Una fine sospesa. Un racconto di fantasmi e di chi non riesce a liberarsi da una vita stanca che nessun bacio o abbraccio potrà mai ravvivare. La storia, in fondo, di una Nera Signora vestita a festa e per nulla affaticata dalle innumerevoli pieghe della sua pelle che ha visto scorrere gli anni a milioni, come ci mostra quella sua figura scheletrica e senza vene riprodotta in un’infinità di incisioni. Lei che sta sulla terra su di una gamba sola, come le gru, scrutando senza requie la mota in cui si bagnano fino alle tempie le esistenze umane, che un giorno si confonderanno con i vermi di cui si nutre. Nel film “I villeggianti”, diretto e interpretato da Valeria Bruni Tedeschi (Anna), con Valeria Golino (Elena, la sorella di Anna), Riccardo Scamarcio (Luca, il marito di Anna) e Pierre Arditi (Jean, marito di Elena e imprenditore fallito), gli amori dell’età avanzata sono tutti boteriani, soprattutto al femminile, consumati clandestinamente o quasi con uomini più atletici ma non più giovani, mentre i figli, anzi l’unica meravigliosa figlia bellissima e adolescente, Oumy, viene dalla lontana Africa, richiamata da tanto lontano per lenire le colpe dei ventri infertili di due sorelle mature, l’una contro l’altra armate e incapaci persino di dividersi l’amore per l’adorato fratello, morto poco più che cinquantenne.

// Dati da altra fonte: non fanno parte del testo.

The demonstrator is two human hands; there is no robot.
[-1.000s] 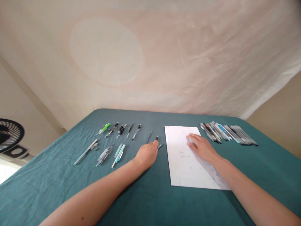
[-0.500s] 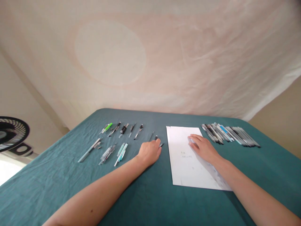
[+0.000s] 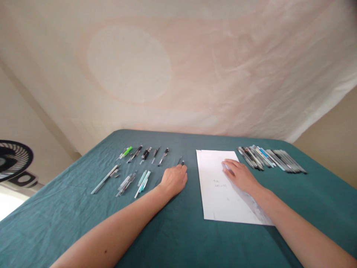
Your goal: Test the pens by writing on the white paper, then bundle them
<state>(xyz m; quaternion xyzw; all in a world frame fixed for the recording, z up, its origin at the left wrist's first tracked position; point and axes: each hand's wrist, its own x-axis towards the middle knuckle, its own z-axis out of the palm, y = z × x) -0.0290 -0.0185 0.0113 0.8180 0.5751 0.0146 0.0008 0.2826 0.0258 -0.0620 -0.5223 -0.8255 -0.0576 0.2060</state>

E che dire quando la casa, la madre e la zia, così come la piccola Oumy (bravissima!) sono proprio quelle della vita reale di una regista che vuole riflettersi nel suo personalissimo Lago dei Cigni, rappresentato da uno straordinario tratto di mare della Costa Azzurra? Quali faide, conflitti interiori e esteriori restano insidiosamente nascosti quando si è lontani, ma dilagano senza freni dentro un lussuoso perimetro in cui la ricchezza non più attuale fa rima con infelicità? In questo caso, la famiglia matriarcale è fin troppo densa di tradimenti, odi, abbandoni per morte o per viltà, come accade quando scompare ancora giovane un fratello di cui sono edipicamente innamorate e dipendenti le sorelle Anna ed Elena; o quando si abbandona come ladri di notte, nel caso di Luca, un corpo matrimoniale ormai troppo simile a un letto disfatto, con una moglie che non prova sentimenti quando si dà per morto un suo carissimo amico di famiglia, ma che per quel marito belloccio e superficiale è capace di versare torrenti di lacrime e di parlare decine di volte al giorno con una segreteria telefonica, che non dà risposte alla terribile angoscia e all’irrefrenabile dolore di chi chiama.

Il film è una sorta di “American Sniper” in cui il mirino scorre nascosto e lontano all’interno di un paesaggio di macerie, per colpire a morte altre anime armate che si muovono nell’ombra dei fondali, ora proiettandosi sui resti delle pareti crollate, ora sui viottoli impervi carichi di arbusti spinosi e sporgenti. Qui i treni non portano volti sorridenti ma maschere che trasudano indifferenza al dolore altrui. Una servitù che ha esattamente gli stessi problemi dei suoi padroni, fin troppo disattenti e cinici preoccupati solo degli animali selvatici che mettono scompiglio nel loro piccolo eden. Solo Oumy rischiara con il suo bellissimo volto scuro le passioni macerate degli adulti e le loro frasi sempre troppo sbagliate nei toni e nei contenuti ulceranti. La cultura, attraverso la musica e il bel canto, scorre leggera e mai invadente, quasi un respiro sospeso sopra un mare di affanni, per dire a chi giudica e ascolta: “No, noi non siamo solo questo. Non siamo soltanto bruma nebbiosa in uno stagno di coccodrilli”. Un quadro un po’ surreale, in cui si incrociano come fuochi fatui gli amori maturi tra ospiti e residenti. Ovunque manca l’Ancora e i pensieri sono lucciole nella notte. Fantasmi che si oppongono ai vivi, che conversano con gli sconosciuti e si ritrovano nella nebbia. Gli umani, insomma con il loro fardello pesante di sempre, carico di ombre e scarso di luci.